We invite all Catholics to let their parish priests and bishops know that they support this opening toward non-bishop participants and especially women at the 2023 Vatican Synod on Synodality. 


 

Catholic Network for Women’s Equality (CNWE), Canada responds to the March 30th, 2023 Joint Statement of the Dicasteries for Culture and Education and for Promoting Integral Human Development on the “Doctrine of Discovery”

April 3, 2023

The Catholic Network for Women’s Equality, Canada welcomes the repudiation of the “Doctrine of Discovery (#7) in the Vatican Joint Statement. We credit the repeated requests of Indigenous peoples and those in solidarity with them that have led the Vatican to rescind this doctrine. Most recently, this request was made to Pope Francis during his pilgrimage to Canada in July 2022. 

In our assessment, the remainder of the Joint Statement however, lacks sufficient and whole-hearted institutional self-scrutiny. Rather than unequivocally acknowledging the systemic nature of centuries of colonialism and racism embedded in the Catholic Church, the statement only says “many Christianshave committed evil acts against indigenous peoples”. The same sentence then proceeds to justify the hierarchy by stating that “recent Popes have asked forgiveness on numerous occasions”(#3). In our experience, a public admission of wrongdoing should be a sincere apology and little else. 

It would seem, however, that most of this statement has fallen prey to the temptation of ‘virtue signalling’, a contemporary expression defined as “the public expression of opinions or sentiments intended to demonstrate one’s good character or social conscience or the moral correctness of one’s position on a particular issue” (Oxford). It does this by:

  1. Highlighting at the outset the actions of individual Popes, clergy, religious and lay Catholics in defending Indigenous peoples, (#2) 
  2. Pointing to the hierarchy’s renewal of dialogue and greater awareness of the suffering of Indigenous peoples. (#4).
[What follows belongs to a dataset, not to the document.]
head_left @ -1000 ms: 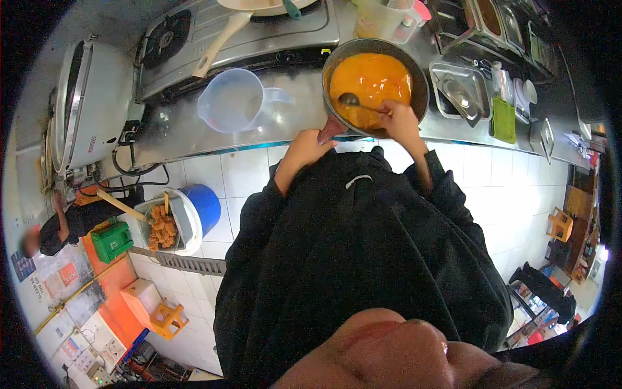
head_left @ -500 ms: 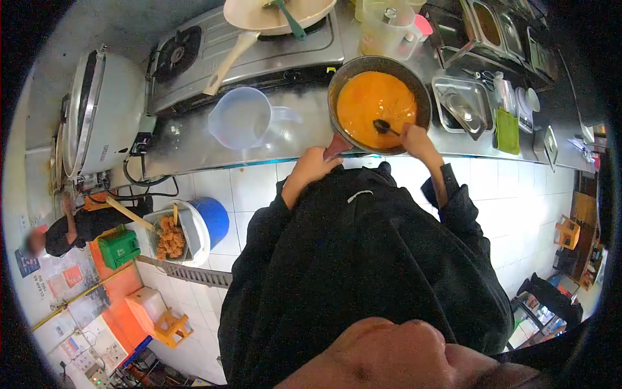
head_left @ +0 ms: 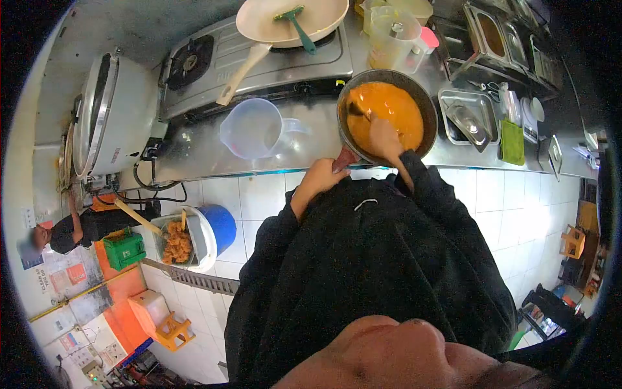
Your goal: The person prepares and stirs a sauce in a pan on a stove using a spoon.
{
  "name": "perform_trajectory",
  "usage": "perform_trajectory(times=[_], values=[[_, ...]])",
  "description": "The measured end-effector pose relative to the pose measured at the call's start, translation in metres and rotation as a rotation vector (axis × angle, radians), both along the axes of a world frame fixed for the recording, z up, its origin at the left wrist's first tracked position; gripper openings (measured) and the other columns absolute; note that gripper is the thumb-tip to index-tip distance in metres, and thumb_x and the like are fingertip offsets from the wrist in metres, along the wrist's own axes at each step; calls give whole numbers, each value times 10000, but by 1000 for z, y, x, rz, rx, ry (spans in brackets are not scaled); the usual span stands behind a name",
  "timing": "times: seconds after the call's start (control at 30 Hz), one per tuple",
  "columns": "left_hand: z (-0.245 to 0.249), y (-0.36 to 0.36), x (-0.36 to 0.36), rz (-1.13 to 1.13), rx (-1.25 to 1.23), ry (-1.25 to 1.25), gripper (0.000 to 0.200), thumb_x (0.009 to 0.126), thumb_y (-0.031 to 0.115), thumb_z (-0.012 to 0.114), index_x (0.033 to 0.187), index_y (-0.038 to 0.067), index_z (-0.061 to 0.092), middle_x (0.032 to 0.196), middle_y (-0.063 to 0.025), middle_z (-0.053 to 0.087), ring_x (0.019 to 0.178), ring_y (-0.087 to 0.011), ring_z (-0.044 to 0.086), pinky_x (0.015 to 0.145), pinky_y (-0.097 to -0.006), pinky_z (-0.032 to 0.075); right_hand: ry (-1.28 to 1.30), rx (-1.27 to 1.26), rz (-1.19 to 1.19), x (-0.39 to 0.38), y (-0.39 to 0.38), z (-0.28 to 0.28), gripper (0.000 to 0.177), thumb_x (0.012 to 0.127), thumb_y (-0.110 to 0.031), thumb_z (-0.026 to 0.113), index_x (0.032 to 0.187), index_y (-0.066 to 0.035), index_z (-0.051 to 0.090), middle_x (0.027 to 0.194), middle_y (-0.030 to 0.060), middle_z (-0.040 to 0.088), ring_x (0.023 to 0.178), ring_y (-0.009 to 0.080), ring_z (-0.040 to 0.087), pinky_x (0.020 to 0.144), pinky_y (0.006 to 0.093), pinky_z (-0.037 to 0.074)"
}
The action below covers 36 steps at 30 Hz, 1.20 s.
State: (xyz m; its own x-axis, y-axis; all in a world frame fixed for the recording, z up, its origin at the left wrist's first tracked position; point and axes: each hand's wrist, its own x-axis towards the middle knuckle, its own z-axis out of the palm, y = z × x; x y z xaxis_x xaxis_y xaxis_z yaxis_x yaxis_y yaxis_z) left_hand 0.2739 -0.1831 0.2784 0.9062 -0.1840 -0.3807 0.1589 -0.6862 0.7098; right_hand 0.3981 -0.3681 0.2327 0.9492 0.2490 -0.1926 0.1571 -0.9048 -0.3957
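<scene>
A dark speckled pan (head_left: 430, 120) sits at the front of the steel counter, holding thick orange sauce (head_left: 402, 104). Its reddish-brown handle (head_left: 345, 157) points toward my body, and my left hand (head_left: 321, 176) is closed around it. Over the sauce, my right hand (head_left: 386, 139) is closed on a dark spoon (head_left: 356, 109), whose head dips in at the pan's left side. Part of the spoon's handle is hidden by my fingers. Left of the pan stands a translucent measuring jug (head_left: 251, 128).
Behind the jug, a gas stove (head_left: 210, 81) carries a cream pan (head_left: 259, 16) with a green brush-like utensil (head_left: 303, 35). Metal trays (head_left: 447, 107) and a green cloth (head_left: 512, 142) lie right. A person (head_left: 71, 235) and a bin with fried food (head_left: 176, 245) are at left.
My right hand has swept the spoon from the near side of the sauce to the left side, reaching further over the pan. My left hand keeps its hold on the handle.
</scene>
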Motion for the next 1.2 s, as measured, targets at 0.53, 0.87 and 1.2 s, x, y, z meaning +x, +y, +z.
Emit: perform_trajectory(times=[0.53, 0.87, 1.2], values=[[-14, -1, -3, 74, -100, -181, 424, 747, 350, 684, 955, -11, 604, 876, -234, 620, 852, -400, 592, 718, -417, 463, -29, -250, 43, 24, -124, 47, 244, 868, -156, 426, 1018, -33, 574, 820, 235, 638, 750, 408, 637, 642, 489, 524], [-16, 0, 0, 16, -41, -12, 416, 741, 340, 688, 962, -2, 605, 897, -230, 624, 894, -401, 586, 746, -427, 462, 126, -178, 122, -40, -67, 40, 272, 869, -164, 389, 1044, -28, 547, 822, 241, 634, 786, 397, 634, 667, 503, 509], [-12, -1, -3, 27, -40, -136, 425, 778, 411, 657, 849, -6, 615, 640, -201, 581, 671, -378, 594, 621, -413, 457, 53, 262, 83, -23, -8, -9, 283, 874, -222, 406, 1031, -35, 548, 873, 299, 602, 825, 467, 595, 738, 539, 460]])
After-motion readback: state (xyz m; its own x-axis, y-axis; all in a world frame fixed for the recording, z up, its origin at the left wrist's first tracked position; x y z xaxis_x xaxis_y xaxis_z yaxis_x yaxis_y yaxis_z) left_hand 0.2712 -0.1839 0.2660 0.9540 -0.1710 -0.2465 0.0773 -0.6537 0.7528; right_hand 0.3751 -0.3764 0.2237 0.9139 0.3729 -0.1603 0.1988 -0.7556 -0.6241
The statement points to government-led policies but does not acknowledge the damaging role of the Catholic Church’s policies and practices designed to eliminate indigenous language and culture through ‘assimilation’. 
  3. By claiming that only “certain scholars” (#5) argue that the papal bulls are the foundation of the Doctrine of Discovery, and that the bulls were limited to historical and political circumstances (#6) the statement downplays the scope of the Church’s self-serving cooperation in centuries of colonialism and racism, rather than honestly acknowledging it. 
  4. Citing one papal bull from 1537 as evidence of the Church hierarchy upholding Indigenous rights (#8), neglects to mention that the bull was functionally rescinded a year later. 
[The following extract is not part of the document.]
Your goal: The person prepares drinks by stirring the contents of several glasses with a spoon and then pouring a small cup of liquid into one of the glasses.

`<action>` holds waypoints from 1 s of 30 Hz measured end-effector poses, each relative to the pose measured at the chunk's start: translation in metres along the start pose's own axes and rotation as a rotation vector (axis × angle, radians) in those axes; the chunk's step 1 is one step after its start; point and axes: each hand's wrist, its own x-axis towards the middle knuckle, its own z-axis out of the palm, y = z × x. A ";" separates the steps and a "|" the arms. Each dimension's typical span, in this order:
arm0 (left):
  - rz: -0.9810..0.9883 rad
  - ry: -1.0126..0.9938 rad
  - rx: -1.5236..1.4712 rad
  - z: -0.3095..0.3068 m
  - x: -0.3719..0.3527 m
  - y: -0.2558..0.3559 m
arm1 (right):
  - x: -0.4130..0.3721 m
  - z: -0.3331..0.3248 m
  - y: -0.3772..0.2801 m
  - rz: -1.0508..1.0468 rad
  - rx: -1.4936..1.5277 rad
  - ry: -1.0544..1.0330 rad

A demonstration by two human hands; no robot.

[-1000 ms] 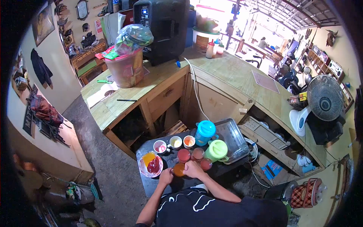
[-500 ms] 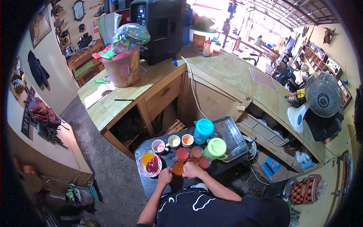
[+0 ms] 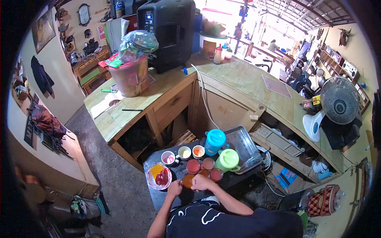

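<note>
Amber liquid shows in the cup (image 3: pixel 188 182) between the two hands, which sits toward the near edge of the dark counter (image 3: pixel 156 197), well in from its left near corner. The left hand (image 3: pixel 175 187) is closed on the cup's left side. The right hand (image 3: pixel 202 183) is curled at the right side of the rim; its fingertips are hidden, so I cannot tell whether it grips the cup or something thin over it.

With liquid inside, the cup should feel fairly heavy and prone to slosh; it looks stiff, perhaps glass, so likely breakable and slick if wet. Best held low around the wall and kept level. Red-filled glasses (image 3: pixel 193 167) crowd just beyond it, so sideways room is tight. Toward the left edge lies the plate (image 3: pixel 152 183) with yellow and red pieces; the white cups (image 3: pixel 182 158) line the far edge, with the green pitcher (image 3: pixel 229 160) farther right.

Against the earliest frame, the right hand has come slightly nearer the body, baring part of a glass behind it. Cup, plate and pitcher keep their places; the whole view has shifted a little.
</note>
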 end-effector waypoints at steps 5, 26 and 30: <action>-0.001 -0.015 -0.022 0.002 0.004 -0.005 | 0.006 0.009 0.001 -0.088 -0.023 0.492; -0.018 -0.025 -0.014 -0.001 0.006 -0.004 | 0.002 0.005 0.008 -0.068 0.043 0.027; -0.016 -0.017 0.001 -0.001 0.004 -0.004 | 0.001 0.008 0.001 -0.054 0.375 0.275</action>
While we agree with Pope Francis that learning of the suffering of Indigenous peoples should constitute “a powerful summons to abandon the colonizing mentality”, (#4) the full commitment of the Catholic Church to the work of reconciliation remains to be seen.  In the words of former chief of Long Plain First Nation in Manitoba Ernie Daniels, ‘There must be a fundamental change in attitudes, behaviour, laws and policies from that statement.’ We hope that the one penitential comment in the statement, (“It is only just to recognize these errors, acknowledge the terrible effects of the assimilation policies and the pain experienced by indigenous peoples, and ask for pardon.” #6) will spur the ‘Catholic entities’ in Canada to fulfill their financial commitment to the Indian Residential Schools Settlement Agreement. 

Tangentially, we hope that all future Vatican documents will refrain from the use of the word ‘fraternity’ (#1) (from the Latin for ‘brother’ ) and use instead the more inclusive term, “kinship”. 
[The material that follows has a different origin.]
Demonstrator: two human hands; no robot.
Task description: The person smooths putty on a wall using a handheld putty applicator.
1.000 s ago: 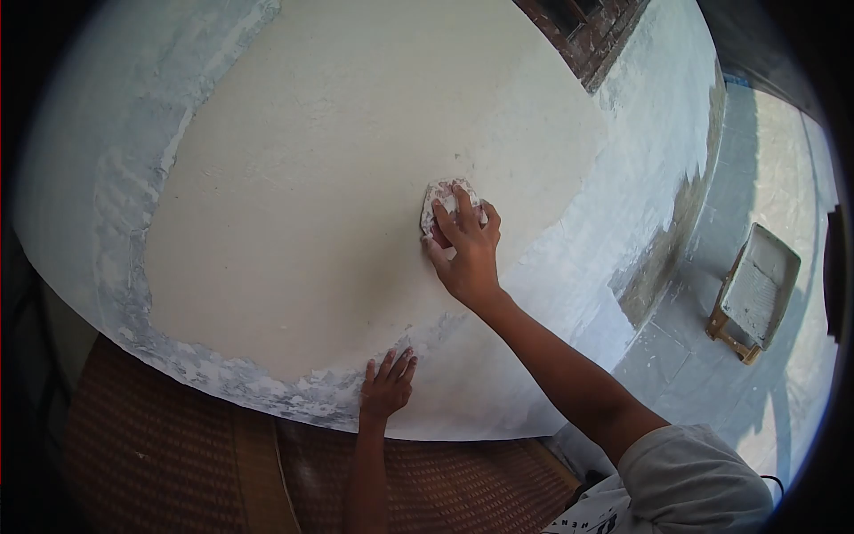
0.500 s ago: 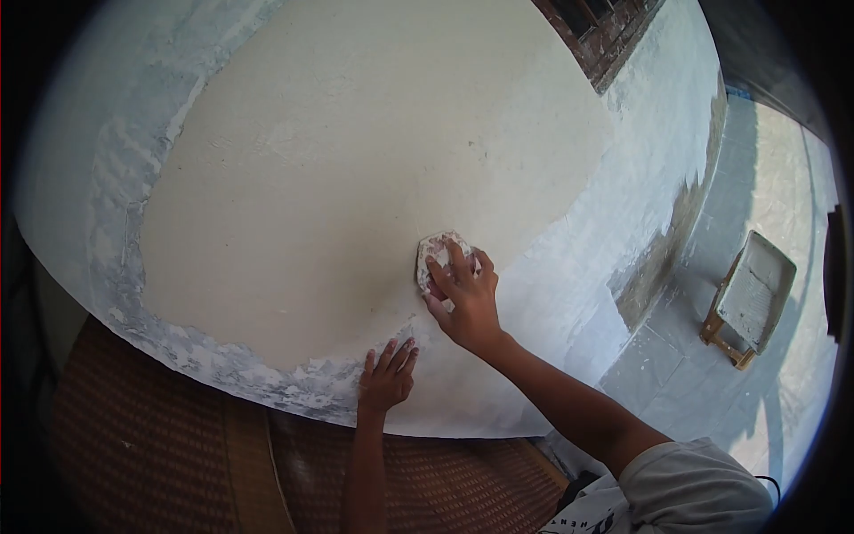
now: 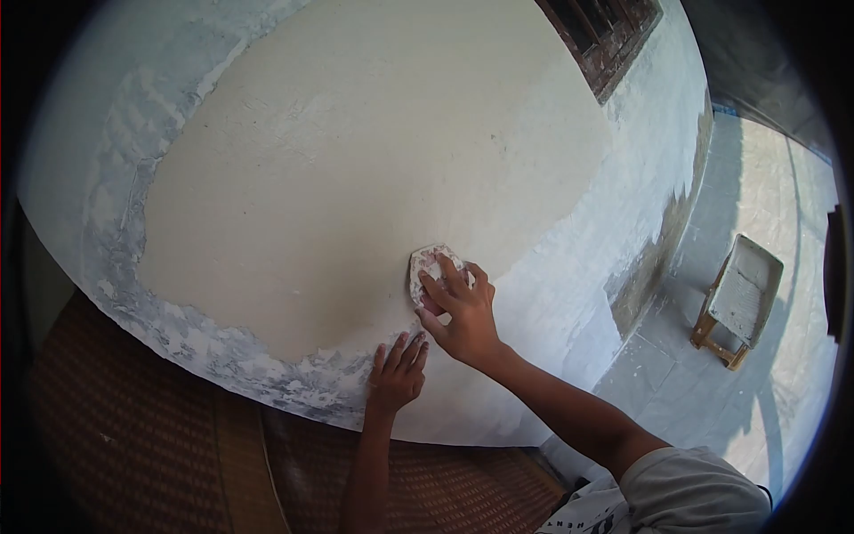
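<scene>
My right hand [image 3: 463, 313] grips a flat, roughly round pad [image 3: 431, 263], whitish with reddish patches, fingers spread over its back. The pad lies against the wall [image 3: 329, 178], on the lower part of a large smooth cream-coloured area. The pad's underside is hidden. Lower and to the left, my left hand [image 3: 397, 374] is open, its fingers stretched out on the wall near the edge of the cream area. A rough grey-and-white patchy band [image 3: 240, 358] runs along the wall's lower left, beside that hand.
A paint tray [image 3: 750, 289] with whitish residue stands on a small wooden stool [image 3: 719, 349] at the right, on the grey floor [image 3: 654, 360]. A dark wooden window frame [image 3: 607, 55] is at the top right. Brown woven panels [image 3: 151, 445] lie below the wall's edge.
My right hand has moved the pad a little down and left over the wall. My left hand stays by the lower edge. The view has shifted slightly.
</scene>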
Indigenous peoples in Canada and around the world are reclaiming their culture and language, and demanding the right to clean water, livable housing, food security, health care, environmentally sustainable communities, and an end to violence particularly against indigenous girls and women. With humility, may Catholic Church leaders and all the faithful live into truth-telling and the work of reconciliation in accordance with the United Nations Declaration on the Rights of Indigenous Peoples.